Precise macrophage modulation is essential for diabetic wound treatment, yet mitochondrial dysfunction often sustains proinflammatory states. We developed cascade-targeting nanoparticles [epigallocatechin-3-gallate and metformin nanoparticles modified with mannose (EM/Man NPs)] to regulate macrophage mitochondria, integrated into a detachable core-shell microneedle patch (EM/Man MNs) made of quaternary ammonium chitosan and reactive oxygen species (ROS)-degradable polymer. The patch offered high penetration and antibacterial activity, while its ROS-sensitive core released EM/Man NPs to scavenge ROS, restore adenosine 5'-triphosphate production, and reestablish redox balance. The NPs further activated the adenosine 5'-monophosphate-activated protein kinase/Sirtuin 1/peroxisome proliferator-activated receptor gamma coactivator 1α axis to promote mitochondrial biogenesis and oxidative phosphorylation, repolarizing macrophages to an anti-inflammatory phenotype.

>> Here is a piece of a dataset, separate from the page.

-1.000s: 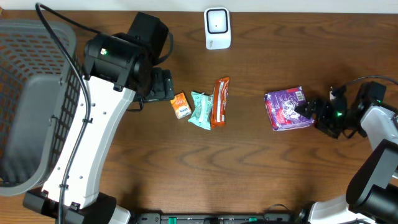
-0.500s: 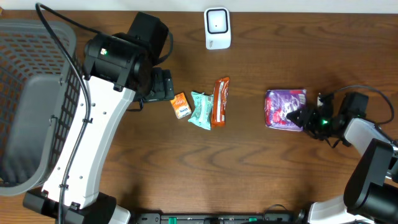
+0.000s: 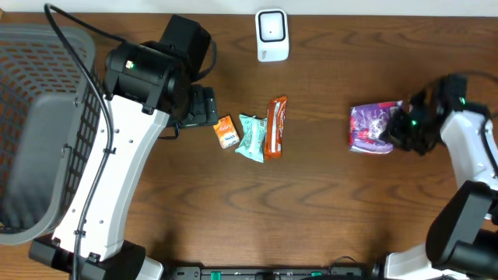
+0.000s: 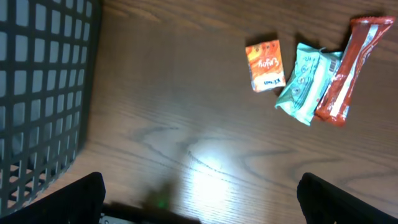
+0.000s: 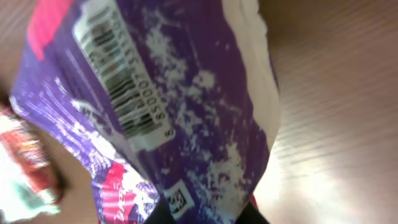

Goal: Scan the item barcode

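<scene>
Barcode [image 5: 124, 99] on purple bag [image 3: 372, 128], right side of table [image 3: 327, 210]
Grey basket [image 3: 39, 117] is sitting at the far left; left gripper [image 4: 199, 202] is hovering beside it over bare wood, jaws spread wide and holding nothing; orange packet [image 3: 226, 131], teal packet [image 3: 251, 138] and red bar [image 3: 275, 127] are lying side by side near the centre, with white scanner [image 3: 271, 35] standing at the far edge behind them; right gripper [image 3: 405, 124] is pinching the purple bag by its right edge, jaws pressed nearly together, barcode facing the wrist camera
</scene>
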### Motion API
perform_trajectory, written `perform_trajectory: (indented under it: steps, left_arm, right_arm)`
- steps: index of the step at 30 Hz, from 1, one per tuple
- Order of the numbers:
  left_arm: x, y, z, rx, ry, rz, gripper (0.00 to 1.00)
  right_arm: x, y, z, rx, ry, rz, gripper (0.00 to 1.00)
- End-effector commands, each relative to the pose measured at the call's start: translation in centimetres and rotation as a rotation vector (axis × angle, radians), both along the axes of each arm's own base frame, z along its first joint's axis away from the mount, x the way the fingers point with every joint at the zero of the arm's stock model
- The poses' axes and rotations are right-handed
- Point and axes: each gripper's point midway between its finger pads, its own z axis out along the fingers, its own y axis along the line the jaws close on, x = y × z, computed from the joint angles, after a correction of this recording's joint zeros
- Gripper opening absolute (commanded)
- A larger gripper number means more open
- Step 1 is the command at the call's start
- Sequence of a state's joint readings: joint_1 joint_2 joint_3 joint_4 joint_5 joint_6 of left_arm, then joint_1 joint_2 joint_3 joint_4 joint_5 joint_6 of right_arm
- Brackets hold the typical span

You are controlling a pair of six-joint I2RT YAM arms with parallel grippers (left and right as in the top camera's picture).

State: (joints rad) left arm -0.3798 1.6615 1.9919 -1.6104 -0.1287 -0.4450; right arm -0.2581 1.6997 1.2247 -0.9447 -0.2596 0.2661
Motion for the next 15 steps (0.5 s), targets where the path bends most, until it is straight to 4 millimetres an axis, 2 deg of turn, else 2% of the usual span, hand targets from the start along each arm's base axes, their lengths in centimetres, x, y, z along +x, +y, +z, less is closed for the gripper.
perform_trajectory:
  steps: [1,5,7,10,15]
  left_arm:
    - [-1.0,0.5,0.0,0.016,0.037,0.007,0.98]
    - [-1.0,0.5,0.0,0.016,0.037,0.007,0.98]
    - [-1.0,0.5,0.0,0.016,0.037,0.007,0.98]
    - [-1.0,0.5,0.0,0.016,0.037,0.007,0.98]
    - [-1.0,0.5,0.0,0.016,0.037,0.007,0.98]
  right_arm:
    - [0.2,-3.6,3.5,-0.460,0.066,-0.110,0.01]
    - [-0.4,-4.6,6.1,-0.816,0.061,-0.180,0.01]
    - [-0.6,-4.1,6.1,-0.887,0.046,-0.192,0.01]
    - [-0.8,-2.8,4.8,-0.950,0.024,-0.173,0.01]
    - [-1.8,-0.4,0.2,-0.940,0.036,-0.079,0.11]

In diabetic mice, EM/Man MNs accelerated healing via bacterial clearance, immune reprogramming, angiogenesis, and collagen deposition while inhibiting scar formation through interleukin-17 and phosphatidylinositol 3-kinase-Akt suppression. This cascade-targeting strategy for modulating macrophage mitochondria to regulate immunity and redox homeostasis provides a previously unidentified approach for designing tissue engineering materials.